The foreleg is completely different from the hind, but often suffers from the same animation and rigging problem, which is how to manage the orientation of the ankle (technically the wrist, in this case). Again, in most rigs I’ve seen, the setup has been more or less a basic inverse foot. But because quadrupeds’ heels dont rest on the ground, they aren’t usually locked to the orientation of the foot, and so if there isn’t some system for resolving the orientation of that joint, it requires a lot of work from the animator to get it looking good.
In general, I would say that the wrist is more often oriented to the forearm than the foot, and this is especially the case when the leg is under tension, which is when maintaining a solid pose is most important. Here’s a picture just after contact and another just before take-off:
As you can see, during the time that the foot is on the ground, the wrist stays relatively in line with the forearm. There is flex, but it’s easier if that flex is managed by a single attribute rather than having to manually rotate an inverse foot to point up the leg.
So in a sense we want the ik to solve from the foot, ignoring the wrist and just keeping those joints in a straight line by default. But we still need to be able to flex and bend the wrist joint on top of this motion. This is another job for nested IK chains!

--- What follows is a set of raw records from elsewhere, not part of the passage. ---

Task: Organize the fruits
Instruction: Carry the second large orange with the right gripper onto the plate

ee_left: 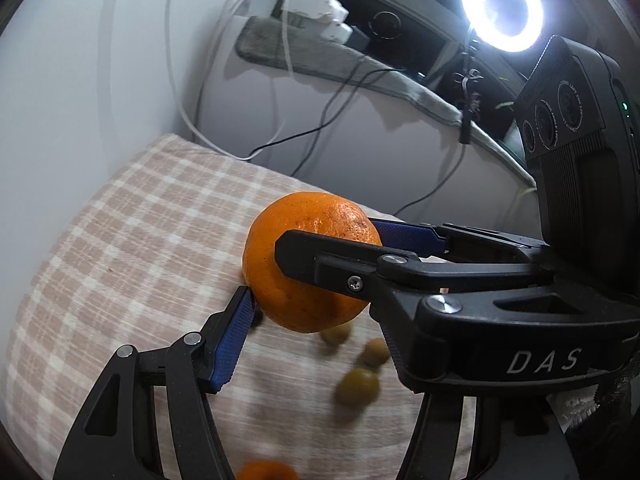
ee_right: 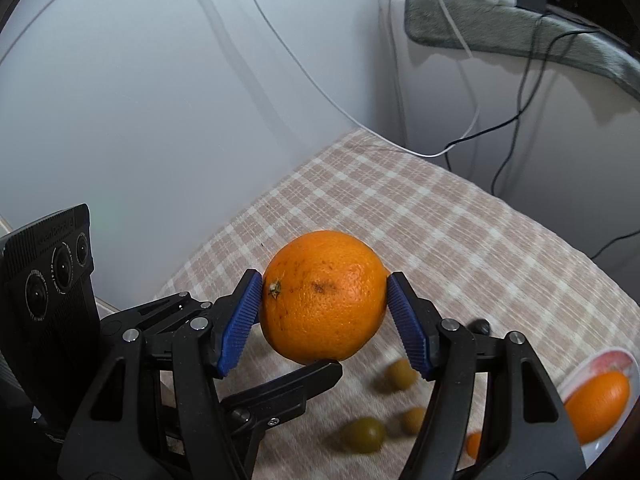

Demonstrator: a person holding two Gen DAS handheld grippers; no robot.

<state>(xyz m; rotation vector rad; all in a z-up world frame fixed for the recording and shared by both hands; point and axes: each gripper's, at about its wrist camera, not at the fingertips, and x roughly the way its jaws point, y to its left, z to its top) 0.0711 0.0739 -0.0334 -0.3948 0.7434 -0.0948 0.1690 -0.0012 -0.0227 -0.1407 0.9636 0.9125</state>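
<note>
Both your hand-held grippers are on the same orange point(ee_right: 324, 296), lifted clear above the checked cloth point(ee_right: 440, 232). Your right hand-held gripper point(ee_right: 324, 300) clamps it with a blue pad on either side. Your left hand-held gripper point(ee_left: 312, 256) pinches it crosswise, 1 pad point(ee_left: 236, 332) low and 1 behind. 3 small greenish fruits point(ee_right: 364, 434) lie below, and another orange point(ee_right: 596, 404) sits on a plate point(ee_right: 600, 450).
</note>
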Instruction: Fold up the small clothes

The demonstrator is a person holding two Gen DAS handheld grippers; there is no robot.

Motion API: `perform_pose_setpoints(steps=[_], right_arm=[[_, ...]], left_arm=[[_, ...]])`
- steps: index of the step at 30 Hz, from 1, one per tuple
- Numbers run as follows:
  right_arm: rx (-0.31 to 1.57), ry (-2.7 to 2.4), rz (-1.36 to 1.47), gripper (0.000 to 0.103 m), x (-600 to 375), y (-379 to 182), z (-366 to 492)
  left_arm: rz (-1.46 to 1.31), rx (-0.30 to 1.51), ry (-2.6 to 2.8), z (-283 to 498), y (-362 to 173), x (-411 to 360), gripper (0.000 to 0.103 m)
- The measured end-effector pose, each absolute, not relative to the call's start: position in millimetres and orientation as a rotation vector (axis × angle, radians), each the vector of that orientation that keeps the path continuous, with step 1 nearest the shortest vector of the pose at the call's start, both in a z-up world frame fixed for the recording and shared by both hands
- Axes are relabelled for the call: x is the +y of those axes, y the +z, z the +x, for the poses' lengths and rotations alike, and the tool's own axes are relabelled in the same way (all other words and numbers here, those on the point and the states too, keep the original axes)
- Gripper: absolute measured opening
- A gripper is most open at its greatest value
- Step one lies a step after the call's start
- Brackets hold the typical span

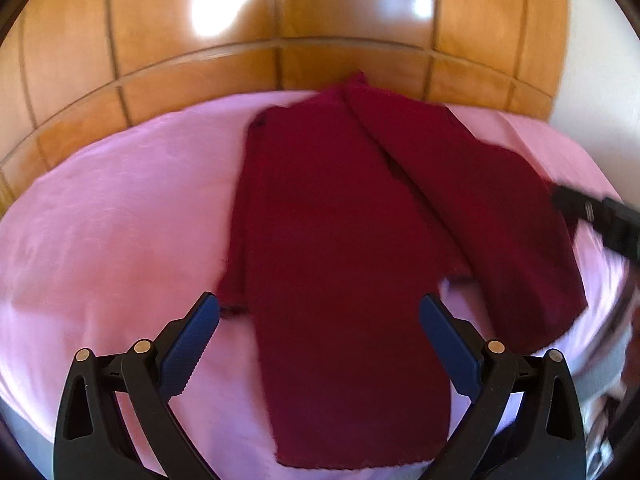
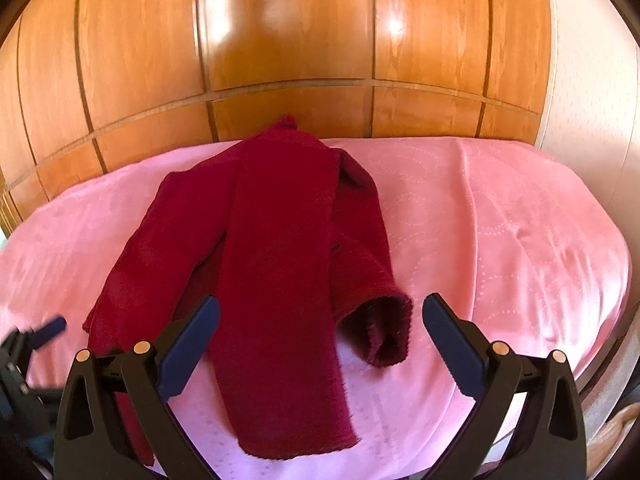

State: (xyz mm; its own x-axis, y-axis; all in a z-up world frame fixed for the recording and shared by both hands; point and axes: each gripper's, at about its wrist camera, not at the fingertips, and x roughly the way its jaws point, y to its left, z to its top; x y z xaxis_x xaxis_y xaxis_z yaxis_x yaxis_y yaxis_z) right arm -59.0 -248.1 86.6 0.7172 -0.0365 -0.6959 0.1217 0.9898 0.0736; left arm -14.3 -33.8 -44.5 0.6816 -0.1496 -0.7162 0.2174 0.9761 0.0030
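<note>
No legible text or labels

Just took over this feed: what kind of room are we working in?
Probably a bedroom: a dark red knitted garment lies on a pink quilted bedspread, with glossy wooden panelling, like a headboard or wardrobe, right behind it.

The dark red garment [image 2: 280, 264] is matt, fuzzy knit cloth with a rough, frayed hem. The pink bedspread [image 2: 500, 240] is soft cloth with a faint sheen and stitched dotted curves. Behind stands a glossy varnished wood wardrobe [image 2: 280, 40], reflecting light. The gripper frames look like matt black plastic with brass-coloured rivets [image 1: 142, 346].
</note>
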Motion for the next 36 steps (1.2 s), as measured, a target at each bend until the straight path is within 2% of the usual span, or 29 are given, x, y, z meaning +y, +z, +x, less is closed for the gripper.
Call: perform_pose_setpoints(steps=[2,4,6,8,9,10,11,12,13,14,15,16,18,19,20,22,23,26,28,31,33,36], right_arm=[[0.77,-0.079,0.13,0.101,-253,86,-53],[0.779,-0.052,0.141,0.101,-253,85,-44],[0.797,-0.033,0.13,0.101,-249,80,-32],[0.811,-0.035,0.11,0.101,-247,73,-20],[0.822,-0.042,0.098,0.1,-248,68,-11],[0.829,-0.041,0.094,0.098,-248,65,-5],[0.841,-0.035,0.086,0.092,-249,62,4],[0.853,-0.024,0.078,0.074,-248,59,10],[0.867,-0.005,0.067,0.063,-247,57,15],[0.884,0.027,0.048,0.041,-244,54,19],[0.892,0.052,0.031,0.031,-243,54,21],[0.88,0.06,0.01,0.031,-242,56,19],[0.853,0.074,-0.022,0.024,-244,63,14],[0.842,0.079,-0.028,0.02,-246,68,12],[0.828,0.079,-0.031,0.01,-249,74,11],[0.792,0.059,-0.036,0.006,-260,88,9],[0.777,0.042,-0.046,0.0,-266,94,9],[0.766,-0.018,-0.085,0.0,-287,105,19],[0.804,0.001,-0.01,0.001,-304,105,27],[0.847,0.045,0.036,0.02,-306,98,28],[0.88,0.099,0.065,0.046,-300,91,23],[0.923,0.164,0.087,0.046,-289,81,12]], left_arm=[[0.138,0.796,-0.237,-18,-50,-42,0.098],[0.191,0.809,-0.263,-19,-58,-50,0.082],[0.214,0.835,-0.278,-17,-68,-54,0.078],[0.215,0.835,-0.289,-18,-72,-54,0.068],[0.205,0.835,-0.306,-18,-72,-53,0.055],[0.19,0.832,-0.316,-19,-70,-51,0.034],[0.166,0.83,-0.33,-19,-66,-47,0.024],[0.131,0.834,-0.351,-17,-62,-42,0.01],[0.103,0.841,-0.371,-15,-58,-37,0.007],[0.066,0.845,-0.393,-14,-54,-30,0.006],[0.03,0.846,-0.411,-13,-48,-23,0.005],[-0.016,0.844,-0.431,-12,-42,-15,0.005],[-0.094,0.807,-0.456,-7,-22,6,0.004],[-0.105,0.788,-0.45,-6,-14,13,0.004],[-0.124,0.77,-0.444,-2,-6,22,0.004],[-0.189,0.732,-0.412,12,11,47,0.002],[-0.232,0.716,-0.39,23,18,62,0.002],[-0.289,0.665,-0.296,55,33,97,0.0],[-0.258,0.641,-0.219,79,37,111,0.0],[-0.206,0.652,-0.113,120,34,125,0.0],[-0.186,0.69,-0.031,154,24,142,0.0],[-0.171,0.735,0.102,195,12,169,0.0]])
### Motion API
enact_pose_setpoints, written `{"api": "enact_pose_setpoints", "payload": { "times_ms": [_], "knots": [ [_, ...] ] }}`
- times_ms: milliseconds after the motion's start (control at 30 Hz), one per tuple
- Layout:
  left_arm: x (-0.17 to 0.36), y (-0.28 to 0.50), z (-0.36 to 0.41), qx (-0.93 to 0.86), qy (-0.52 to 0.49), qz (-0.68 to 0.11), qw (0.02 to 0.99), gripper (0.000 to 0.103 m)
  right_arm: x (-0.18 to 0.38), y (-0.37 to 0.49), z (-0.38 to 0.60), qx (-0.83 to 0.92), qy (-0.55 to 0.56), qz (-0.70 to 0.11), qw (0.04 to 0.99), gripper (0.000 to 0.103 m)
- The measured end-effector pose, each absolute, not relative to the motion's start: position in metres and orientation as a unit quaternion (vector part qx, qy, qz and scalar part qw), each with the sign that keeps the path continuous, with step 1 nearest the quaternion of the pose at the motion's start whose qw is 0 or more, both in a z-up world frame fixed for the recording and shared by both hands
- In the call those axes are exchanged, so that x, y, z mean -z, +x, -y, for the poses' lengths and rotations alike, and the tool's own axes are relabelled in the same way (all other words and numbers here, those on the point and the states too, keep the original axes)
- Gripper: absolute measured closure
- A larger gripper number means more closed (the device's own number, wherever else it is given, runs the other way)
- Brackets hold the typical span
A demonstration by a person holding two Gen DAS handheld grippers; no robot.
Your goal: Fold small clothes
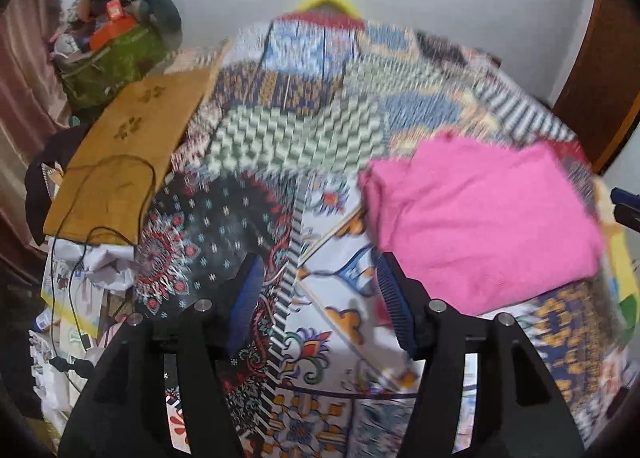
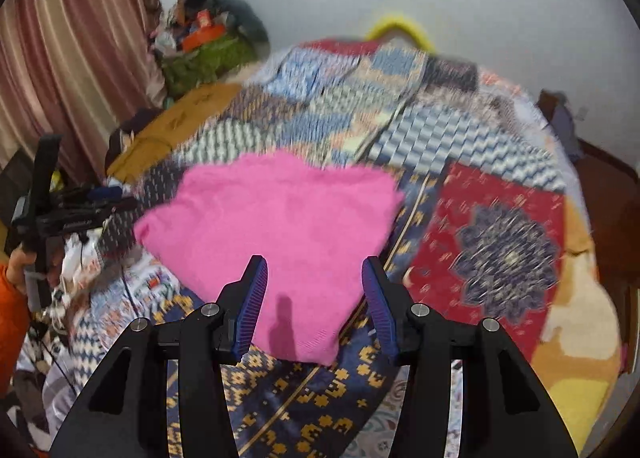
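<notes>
A pink garment (image 1: 480, 214) lies folded into a rough rectangle on the patterned bedspread (image 1: 304, 130); it also shows in the right wrist view (image 2: 272, 226). My left gripper (image 1: 316, 274) is open and empty, above the bedspread to the left of the garment. My right gripper (image 2: 314, 274) is open and empty, hovering over the garment's near edge. The left gripper (image 2: 100, 198) shows at the left of the right wrist view, beside the garment. Both views are blurred.
A mustard cloth (image 1: 128, 154) with a black cable lies on the bed's left side. A green bag (image 1: 116, 58) piled with items stands by the curtain (image 2: 72, 58). Papers and clutter (image 1: 80, 298) lie off the left edge. A wooden door (image 1: 600, 98) stands right.
</notes>
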State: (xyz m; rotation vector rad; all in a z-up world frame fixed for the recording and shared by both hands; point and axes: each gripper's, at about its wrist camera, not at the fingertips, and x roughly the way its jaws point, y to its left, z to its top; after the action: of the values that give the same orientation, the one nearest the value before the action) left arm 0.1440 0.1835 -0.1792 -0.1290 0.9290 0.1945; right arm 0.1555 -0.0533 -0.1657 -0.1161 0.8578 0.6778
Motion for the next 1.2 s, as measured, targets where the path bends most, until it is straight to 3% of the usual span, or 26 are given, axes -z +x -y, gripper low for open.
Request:
{"api": "enact_pose_setpoints", "payload": {
  "times_ms": [433, 633, 767, 867, 933, 1033, 1200],
  "knots": [
    [0.016, 0.052, -0.091, -0.038, -0.053, -0.226, 0.972, 0.045, 0.043, 0.067, 0.059, -0.341, -0.02, -0.209, 0.916, 0.058],
    [-0.012, 0.003, -0.058, -0.046, -0.024, -0.152, 0.987, 0.043, 0.021, 0.014, 0.065, -0.335, -0.019, -0.144, 0.931, 0.057],
    [-0.015, -0.019, -0.047, -0.047, -0.029, -0.127, 0.99, 0.023, 0.02, -0.009, 0.069, -0.32, -0.015, -0.118, 0.94, 0.027],
    [-0.015, -0.028, -0.044, -0.049, -0.033, -0.117, 0.991, 0.01, 0.021, -0.02, 0.071, -0.307, -0.011, -0.107, 0.946, 0.018],
    [-0.015, -0.033, -0.041, -0.054, -0.029, -0.112, 0.992, 0.006, 0.021, -0.022, 0.072, -0.299, -0.009, -0.105, 0.948, 0.015],
    [-0.014, -0.039, -0.036, -0.057, -0.023, -0.108, 0.992, 0.002, 0.023, -0.018, 0.072, -0.289, -0.004, -0.106, 0.951, 0.0],
    [-0.014, -0.042, -0.034, -0.057, -0.019, -0.104, 0.993, 0.001, 0.021, -0.021, 0.072, -0.283, -0.007, -0.1, 0.954, 0.0]
  ]
}}
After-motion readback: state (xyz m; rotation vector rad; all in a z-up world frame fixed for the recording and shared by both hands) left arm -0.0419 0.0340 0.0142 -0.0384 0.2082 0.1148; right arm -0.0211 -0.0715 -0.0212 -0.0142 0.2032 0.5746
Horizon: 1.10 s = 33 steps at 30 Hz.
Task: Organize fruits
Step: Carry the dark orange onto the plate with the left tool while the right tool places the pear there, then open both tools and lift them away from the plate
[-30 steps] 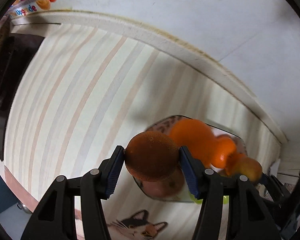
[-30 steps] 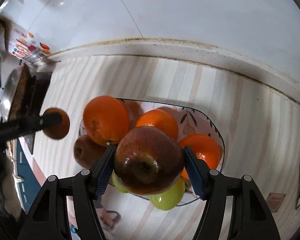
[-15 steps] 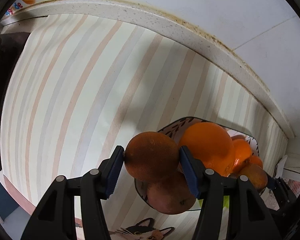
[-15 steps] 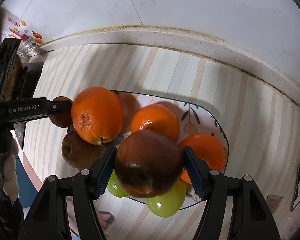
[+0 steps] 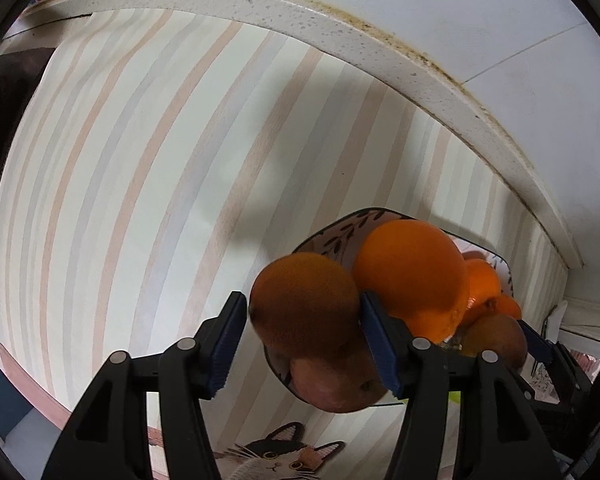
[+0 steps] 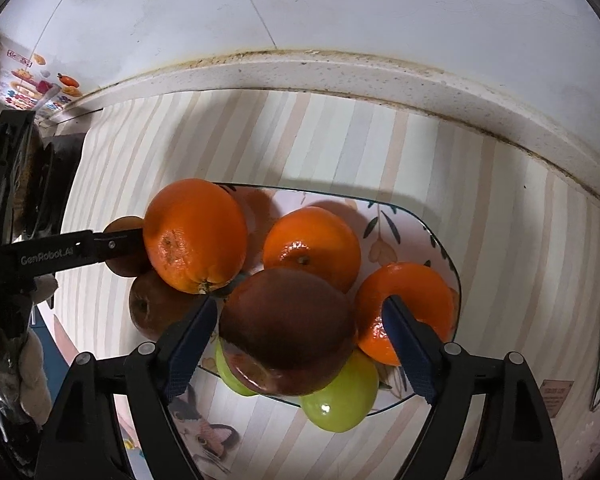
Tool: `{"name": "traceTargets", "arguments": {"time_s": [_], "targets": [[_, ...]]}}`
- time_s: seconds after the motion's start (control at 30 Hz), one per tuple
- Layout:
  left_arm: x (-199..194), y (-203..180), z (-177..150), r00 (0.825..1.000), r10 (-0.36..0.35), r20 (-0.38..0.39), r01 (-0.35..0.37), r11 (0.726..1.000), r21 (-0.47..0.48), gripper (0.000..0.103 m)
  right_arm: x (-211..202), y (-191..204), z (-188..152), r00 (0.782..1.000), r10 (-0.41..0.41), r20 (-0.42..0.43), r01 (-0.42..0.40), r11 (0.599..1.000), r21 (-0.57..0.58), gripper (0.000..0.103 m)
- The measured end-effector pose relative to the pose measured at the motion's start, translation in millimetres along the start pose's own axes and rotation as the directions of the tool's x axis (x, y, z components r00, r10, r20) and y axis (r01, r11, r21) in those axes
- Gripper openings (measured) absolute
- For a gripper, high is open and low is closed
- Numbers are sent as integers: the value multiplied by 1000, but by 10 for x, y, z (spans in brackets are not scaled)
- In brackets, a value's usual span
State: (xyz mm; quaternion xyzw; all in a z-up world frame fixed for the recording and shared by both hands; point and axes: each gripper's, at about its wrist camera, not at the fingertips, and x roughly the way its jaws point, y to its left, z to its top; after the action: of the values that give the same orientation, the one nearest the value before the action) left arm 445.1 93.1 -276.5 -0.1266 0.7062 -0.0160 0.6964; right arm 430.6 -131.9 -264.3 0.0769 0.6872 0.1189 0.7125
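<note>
Evidently a release is under way on both sides. In the right wrist view the right tongs [image 6: 298,320] have just been opening: their blue pads now stand clear of the dark red apple [image 6: 286,320], which half a second earlier was clamped between them and now sits on the heap, low in the frame, over two green apples [image 6: 342,400]. In the left wrist view the left tongs [image 5: 302,312] have also been opening slightly; the brownish-orange round fruit [image 5: 304,304] is between the pads, a thin gap showing on its left, so the grip reads as let go or nearly so. That fruit lies at the near rim of the leaf-patterned oblong ceramic plate [image 6: 420,220], against a large bright orange [image 5: 410,272]. The plate stands on the striped table [image 5: 140,160]. Judgement: both fruits are delivered; the crowded pile may let either roll off as the tongs withdraw.
</note>
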Motion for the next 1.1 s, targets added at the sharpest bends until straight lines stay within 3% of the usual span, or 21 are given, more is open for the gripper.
{"name": "traceTargets", "arguments": {"time_s": [0.13,0.2,0.33,0.5,0.73,1.1], "targets": [[-92,5,-37,1000,-3,20,3,1000,6,61,-47,-38,-27,1000,-22,12,22,1000,10,95],[-163,13,-60,999,4,38,-4,1000,12,74,-100,-58,-41,1000,-12,22,11,1000,22,95],[-394,22,-201,992,51,117,-55,998,30,88,-287,-39,-137,998,-28,61,27,1000,10,95],[-629,0,-545,979,70,193,-83,995,60,89,-485,-5,-364,993,-60,98,61,998,-8,95],[-916,-143,-1205,945,104,310,-139,986,96,89,-759,45,-810,984,-90,152,93,996,-16,95],[-1372,-157,-2134,904,61,423,-124,985,122,89,-1421,310,-1674,955,-84,283,92,996,-16,95]]}}
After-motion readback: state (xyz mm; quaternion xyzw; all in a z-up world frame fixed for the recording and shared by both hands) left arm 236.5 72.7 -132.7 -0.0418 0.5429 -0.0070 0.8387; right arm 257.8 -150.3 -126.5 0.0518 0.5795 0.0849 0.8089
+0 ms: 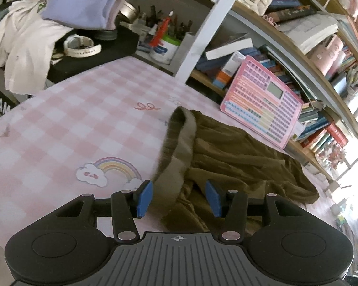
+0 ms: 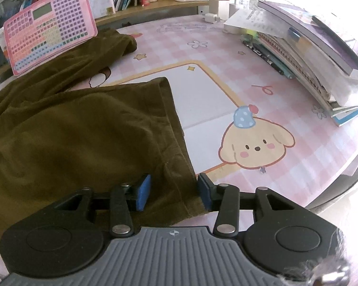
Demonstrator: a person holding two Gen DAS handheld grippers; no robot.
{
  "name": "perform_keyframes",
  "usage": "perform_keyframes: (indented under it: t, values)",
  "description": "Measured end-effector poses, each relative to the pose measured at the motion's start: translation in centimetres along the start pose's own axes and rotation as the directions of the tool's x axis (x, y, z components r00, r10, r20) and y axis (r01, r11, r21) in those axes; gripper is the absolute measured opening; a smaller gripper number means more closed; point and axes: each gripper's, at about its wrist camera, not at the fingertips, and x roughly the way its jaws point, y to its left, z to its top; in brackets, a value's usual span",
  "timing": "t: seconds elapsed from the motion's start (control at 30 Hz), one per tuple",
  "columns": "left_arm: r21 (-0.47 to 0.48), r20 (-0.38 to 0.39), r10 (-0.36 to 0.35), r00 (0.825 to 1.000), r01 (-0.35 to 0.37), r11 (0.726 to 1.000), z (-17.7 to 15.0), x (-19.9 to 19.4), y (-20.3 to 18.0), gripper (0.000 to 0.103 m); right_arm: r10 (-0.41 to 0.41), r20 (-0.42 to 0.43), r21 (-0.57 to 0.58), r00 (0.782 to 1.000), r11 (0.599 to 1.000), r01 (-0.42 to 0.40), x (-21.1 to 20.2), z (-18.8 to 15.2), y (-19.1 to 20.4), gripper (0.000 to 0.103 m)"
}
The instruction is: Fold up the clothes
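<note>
We work on an olive-brown soft cloth garment (image 2: 71, 128), which lies spread on the pink checked table cover with cartoon prints (image 2: 226, 54). In the right wrist view, the right gripper (image 2: 174, 191) has its blue pads on both sides of the hemmed edge of one leg end; the pads stand apart and we see no pinch on the cloth, so we judge it as released, with the hem between the jaws. Probably it sits there to take this corner for a fold.

In the left wrist view, the left gripper (image 1: 179, 197) is also unclenched. The ribbed waistband (image 1: 176, 147) rises as a ridge just ahead of it and runs down between the pads, but the pads do not press it. So both claws stand at opposite ends of the garment — a good start for a fold lengthwise, in our judgement.

Ahead and left of the left claw the cover is open, enough room to lay the fold. Ahead and left of the right claw a pink plastic keyboard toy (image 2: 47, 26) leans on the shelf and overlaps the far edge of the cloth; right of it, a stack of books (image 2: 310, 54) limits the room.
</note>
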Motion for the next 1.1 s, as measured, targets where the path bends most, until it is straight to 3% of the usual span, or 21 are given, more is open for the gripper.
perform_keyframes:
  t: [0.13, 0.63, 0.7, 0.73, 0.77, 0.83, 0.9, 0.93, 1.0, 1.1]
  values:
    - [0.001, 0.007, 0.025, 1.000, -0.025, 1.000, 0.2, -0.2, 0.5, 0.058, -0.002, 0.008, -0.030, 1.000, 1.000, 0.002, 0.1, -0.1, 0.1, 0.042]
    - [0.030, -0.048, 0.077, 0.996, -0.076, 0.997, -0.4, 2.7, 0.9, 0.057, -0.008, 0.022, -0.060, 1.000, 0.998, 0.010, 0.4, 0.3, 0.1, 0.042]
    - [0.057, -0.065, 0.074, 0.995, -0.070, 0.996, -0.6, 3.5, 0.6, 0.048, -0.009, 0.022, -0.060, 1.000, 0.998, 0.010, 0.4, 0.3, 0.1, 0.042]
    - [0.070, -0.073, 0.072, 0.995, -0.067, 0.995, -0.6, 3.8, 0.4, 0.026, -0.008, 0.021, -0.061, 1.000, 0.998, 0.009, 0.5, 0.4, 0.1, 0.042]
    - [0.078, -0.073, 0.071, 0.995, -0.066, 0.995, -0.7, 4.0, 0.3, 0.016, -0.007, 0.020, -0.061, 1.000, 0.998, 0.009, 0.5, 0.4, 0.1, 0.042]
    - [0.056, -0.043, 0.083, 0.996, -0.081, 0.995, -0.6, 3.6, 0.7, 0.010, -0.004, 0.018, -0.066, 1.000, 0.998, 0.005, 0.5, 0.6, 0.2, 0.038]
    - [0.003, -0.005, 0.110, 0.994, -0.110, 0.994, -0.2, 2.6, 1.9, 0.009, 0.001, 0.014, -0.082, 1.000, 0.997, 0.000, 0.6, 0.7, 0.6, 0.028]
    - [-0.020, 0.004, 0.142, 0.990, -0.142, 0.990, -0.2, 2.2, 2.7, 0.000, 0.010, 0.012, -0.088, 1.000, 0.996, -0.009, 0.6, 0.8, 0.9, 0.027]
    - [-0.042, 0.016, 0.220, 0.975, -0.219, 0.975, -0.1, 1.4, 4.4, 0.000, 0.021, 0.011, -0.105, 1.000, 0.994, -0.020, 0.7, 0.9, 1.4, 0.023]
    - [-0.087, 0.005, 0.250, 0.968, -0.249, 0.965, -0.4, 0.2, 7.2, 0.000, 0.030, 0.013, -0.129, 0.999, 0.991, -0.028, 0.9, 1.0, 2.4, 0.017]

Create a joint chain for the foreleg including the wrist. This works best if the wrist is in line with the forearm:
Create a second ik chain, but skipping the wrist and going from the elbow straight to the foot. (You can do this by duplicating the chain, reparenting the foot to the elbow, and deleting the wrist joint.) Also you don’t need the very end joint, so you can delete that. This is the parent IK chain, here I’ve put them side by side to show the difference:
Create the first ikHandle on the parent chain, from shoulder to foot. Then create a second ikHandle on the secondary chain, going from the shoulder to the wrist:
For this second ik handle we can now create an inverse foot setup, as if it were a regular foot. The difference though is that instead of the inverse foot hierarchy being parented to an IK control, it will be parented to the forearm of the parent chain. That way it inherits the orientation of the forearm, and will stay in line by default.
Here’s a step-by-step. Like an inverse foot, we want that secondary wrist ikHandle to rotate around the foot, so create an empty group, and snap it’s position to the foot. Now parent the secondary ik handle that group. That will become the pivot for what otherwise would be considered a ball roll. The difference now, though, is to parent that new group to the primary chain forearm joint:
If you move the primary IK handle right now, you’ll notice that the secondary chain follows it completely. Now continuing to setup the inverse foot on the secondary chain, create single chain ik handles from the wrist to the foot, and foot to the end of the chain in order to keep those joints oriented properly when we roll the wrist. This should look familiar if you’ve built a standard inverse foot rig before. So now you should have 3 IK handles sitting in the world, your primary IK handle that you built originally, and the two new single chain ones. Parent these to a foot controller, and you’re basically done.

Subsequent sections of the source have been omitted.